◆ **WORK ITEM**
Extract all lines that hold "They" from the records below.

◆ **DATA IN THIS EXERCISE**
+++

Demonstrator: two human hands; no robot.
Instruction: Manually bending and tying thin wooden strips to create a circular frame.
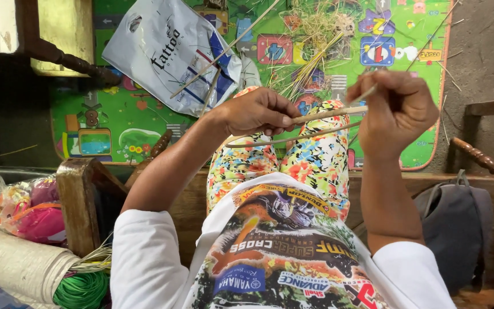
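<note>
At the far left we see a pink bundle in clear plastic [30, 209], a pale roll of woven cloth [18, 264] and a coil of green cord [82, 289] lying beside a wooden armrest [78, 197], close enough to reach without getting up. Above them a white plastic bag [167, 48] lies on the green play mat [110, 114] that covers the floor. Over our flower-print knees, the left hand [255, 111] is clenched around one end of the thin cane strips [321, 123], pinning them level. The right hand [398, 111] grips their other end between thumb and fingers, so the strips are stretched between both hands. A heap of straw [315, 28] lies beyond on the mat, and a grey backpack [458, 223] rests at the far right.
</note>
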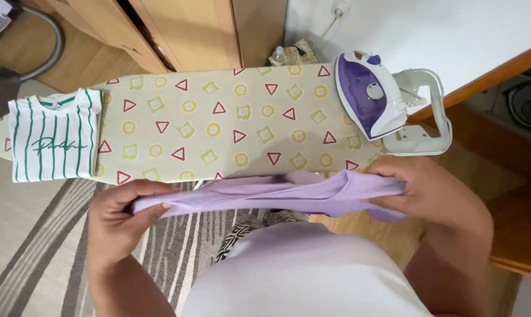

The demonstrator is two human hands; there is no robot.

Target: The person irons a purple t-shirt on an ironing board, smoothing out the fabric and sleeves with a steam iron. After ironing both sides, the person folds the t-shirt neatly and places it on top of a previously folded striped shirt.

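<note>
Cream fabric patterned with red triangles, yellow rings and green squares covers the ironing board (pixel 218 126), which runs left to right across my view. Beneath it I see a grey and white striped rug (pixel 36 246) on the left and wooden floor on the right. Wooden cupboard doors (pixel 183 32) stand behind the board, and a white wall with a socket fills the upper right.

At the left end of the board lies a folded white shirt with green stripes (pixel 54 135). At the right end a purple and white iron (pixel 371 94) stands on the pale metal iron rest (pixel 436 126). A small clear bottle (pixel 279 56) sits on the floor behind the board. Nothing lies between my hands and the open middle of the board.

I hold a lilac garment (pixel 265 196) stretched level just in front of the board's near edge, above the rug and close to my body. My left hand (pixel 121 220) is pinched shut on its left end, thumb on top. My right hand (pixel 430 191) is clamped on its right end, fingers curled over the bunched cloth.
</note>
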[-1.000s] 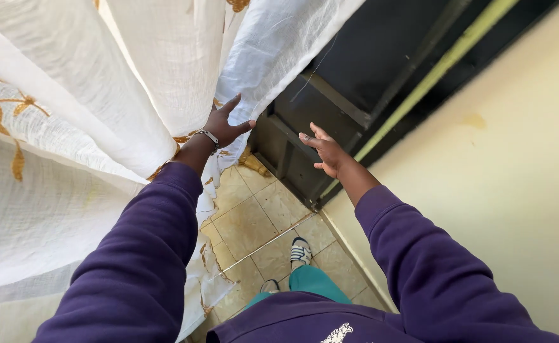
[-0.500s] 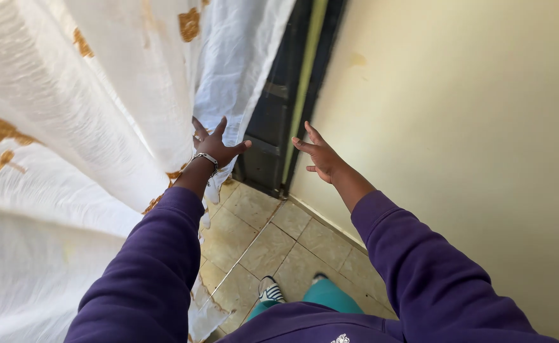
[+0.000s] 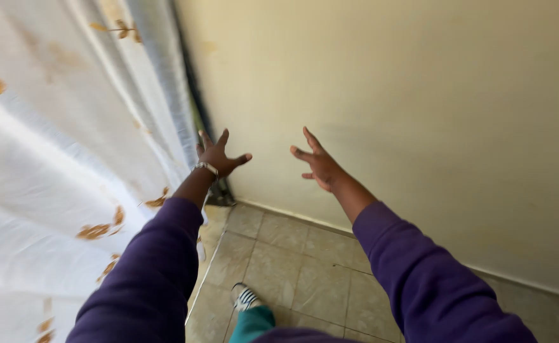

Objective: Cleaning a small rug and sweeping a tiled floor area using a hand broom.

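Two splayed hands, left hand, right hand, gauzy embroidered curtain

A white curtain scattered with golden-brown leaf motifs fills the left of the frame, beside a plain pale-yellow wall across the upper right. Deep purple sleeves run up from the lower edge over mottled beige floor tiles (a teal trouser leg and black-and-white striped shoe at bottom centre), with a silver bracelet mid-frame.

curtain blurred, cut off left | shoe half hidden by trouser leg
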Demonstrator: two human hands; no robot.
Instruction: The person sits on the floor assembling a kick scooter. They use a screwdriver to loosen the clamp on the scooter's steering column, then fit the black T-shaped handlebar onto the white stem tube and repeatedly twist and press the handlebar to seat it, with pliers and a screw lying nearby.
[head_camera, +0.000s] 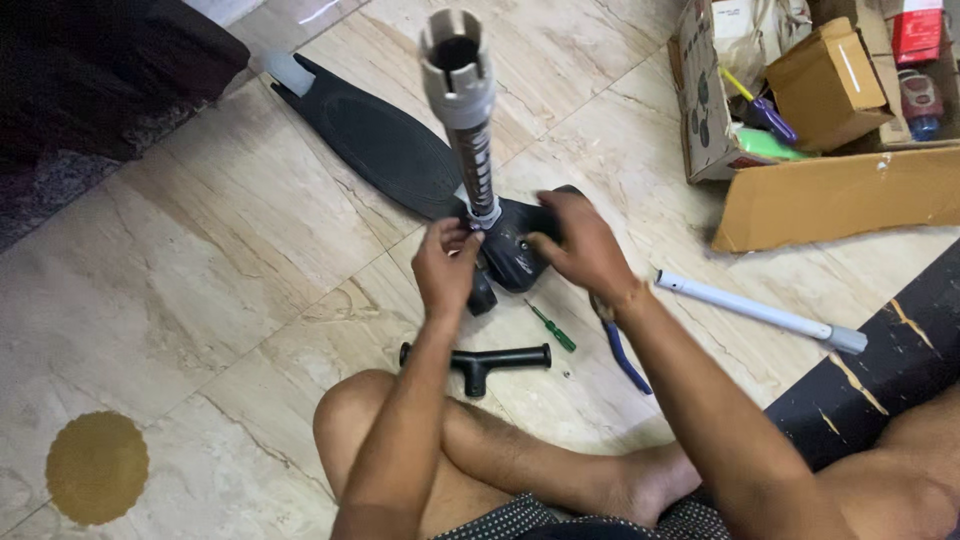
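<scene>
Black scooter deck (380, 145) lies on the floor (200, 260), its stem (470, 130) rising straight up just above the left hand (447, 262), which pinches the stem's base collar, while the right hand (580, 245) grips the deck's nose just beside it.

Open cardboard box (700, 110) at top right on floor, brown, printed side panel facing left. Smaller plain brown carton (825, 85) tilted inside it. Red-and-white package (915, 30) at far top-right corner. Flat brown cardboard flap (830, 195) lying below box, one long edge touching it. No screens, no signs.
</scene>
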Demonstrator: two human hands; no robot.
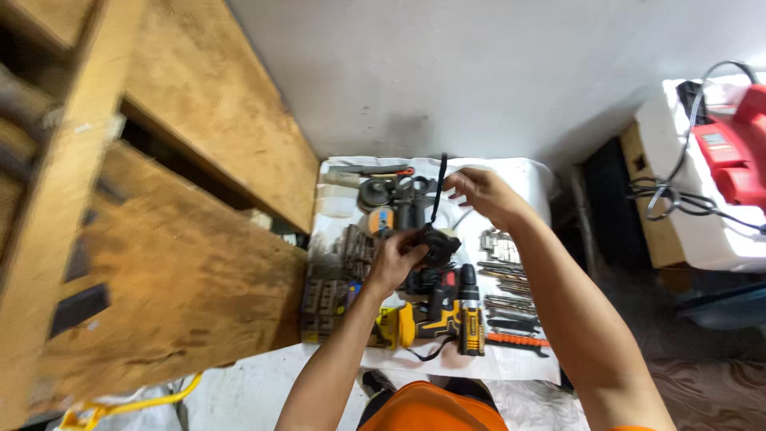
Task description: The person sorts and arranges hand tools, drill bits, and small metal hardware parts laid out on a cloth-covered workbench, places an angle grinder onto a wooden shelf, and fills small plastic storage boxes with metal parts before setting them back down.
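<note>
My left hand (396,257) grips a small black round tool (436,244) over a white cloth (511,363) spread on the floor. My right hand (479,194) pinches a black strap (438,185) that runs up from that tool. Just below my hands lies a yellow and black cordless drill (459,311). Other dark tools sit at the cloth's far end, behind the strap.
A large wooden frame (183,231) stands on the left beside the cloth. Drill bits and a wrench (511,307) lie in a row on the right. A red power tool (738,152) with cables rests on a white box at far right.
</note>
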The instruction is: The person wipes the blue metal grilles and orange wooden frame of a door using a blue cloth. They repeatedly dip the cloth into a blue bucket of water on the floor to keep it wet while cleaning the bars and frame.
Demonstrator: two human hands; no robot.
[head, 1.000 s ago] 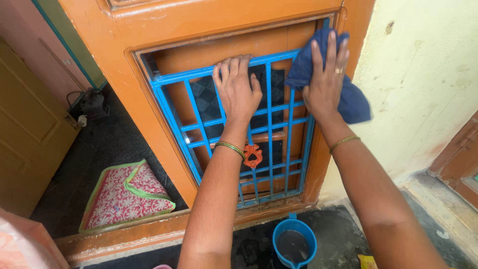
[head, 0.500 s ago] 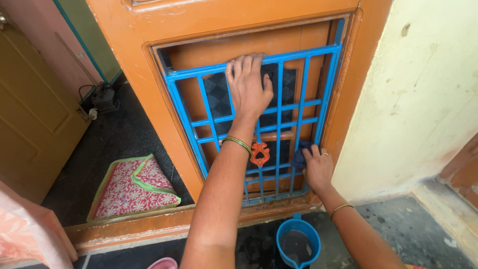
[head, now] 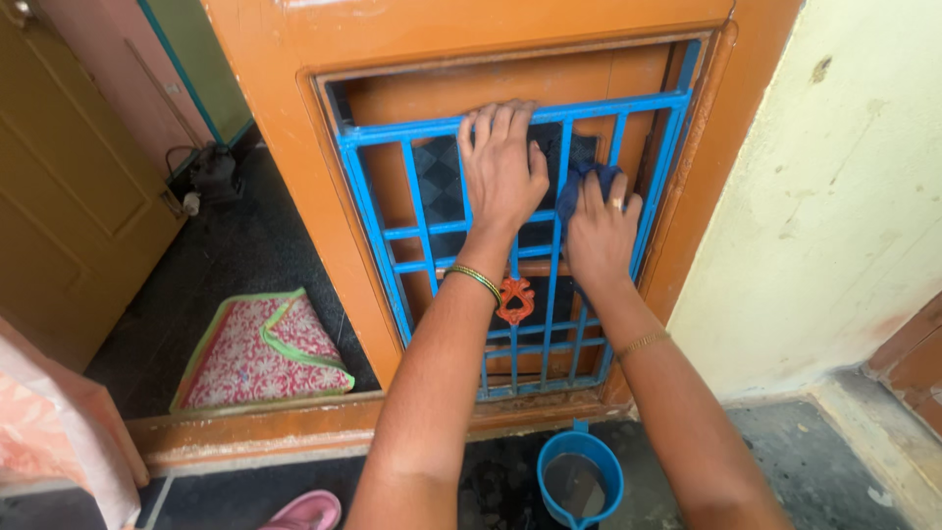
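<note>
A blue metal grille (head: pixel 392 186) fills the lower panel of an orange door (head: pixel 294 128). My left hand (head: pixel 502 167) lies flat on the grille's top bar, fingers spread, holding nothing. My right hand (head: pixel 601 236) presses a dark blue cloth (head: pixel 579 182) against the bars on the grille's right side, just right of my left hand. Most of the cloth is hidden under the fingers. An orange ornament (head: pixel 515 299) hangs on the grille below my left wrist.
A blue bucket (head: pixel 579 481) with dark water stands on the floor below the door. A floral mat (head: pixel 260 353) lies behind the door sill. A pink slipper (head: pixel 306 512) is at the bottom edge. A pale wall (head: pixel 814 196) rises on the right.
My right hand swept the cloth from the grille's top right corner down to its lower right, then back up to mid height. My left hand stayed on the top bar.
</note>
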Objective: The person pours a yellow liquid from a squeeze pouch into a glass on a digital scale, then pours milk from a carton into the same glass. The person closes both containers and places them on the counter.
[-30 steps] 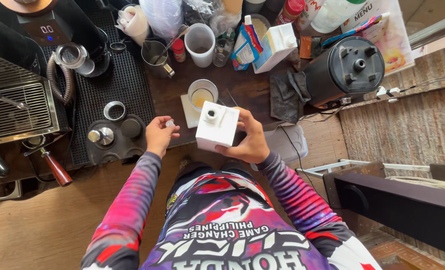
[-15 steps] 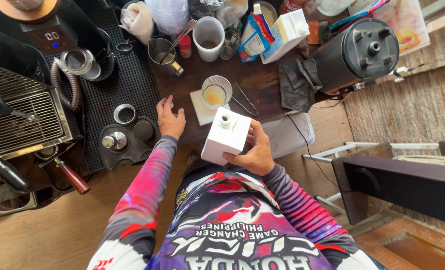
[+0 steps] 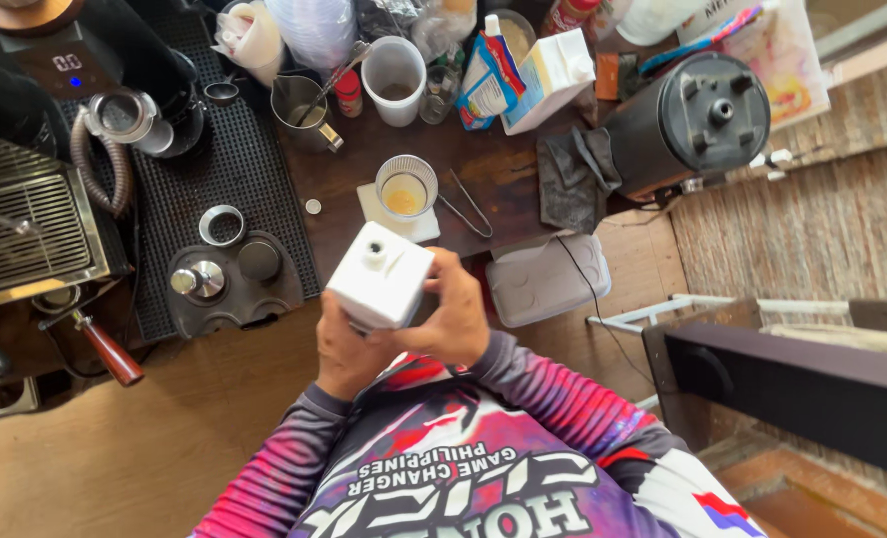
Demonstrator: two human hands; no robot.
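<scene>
Both hands are clasping the white carton [image 3: 379, 277], right hand [image 3: 453, 319] wrapping its side, left hand [image 3: 339, 349] cupping underneath. It is hovering just short of the plastic cup [image 3: 405, 186], spout uncapped; tipping slowly would likely avoid splashing.

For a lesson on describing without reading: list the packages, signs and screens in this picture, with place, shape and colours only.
White carton: boxy, round spout on top, held in left hand and right hand.
Second white carton: far side of counter, capped.
Blue and white pouch: just left of it.
Small dark screen: top left, pale digits, blue light.
Colourful printed card: top right, behind the black machine.
</scene>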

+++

◆ **YOUR RESPONSE**
Instruction: The person sits on the floor assembling a kick scooter. They use a screwdriver to loosen the clamp on the scooter's steering column, then fit the black T-shaped handlebar onto the white stem tube and repeatedly twist and press the handlebar to seat it, with pliers and a screw lying nearby.
The instruction is: The person wipes the blue metal grilles and orange wooden frame of a door using a blue cloth. They repeatedly dip the cloth into a blue bucket of water on the floor to keep it wet while cleaning the bars and frame.

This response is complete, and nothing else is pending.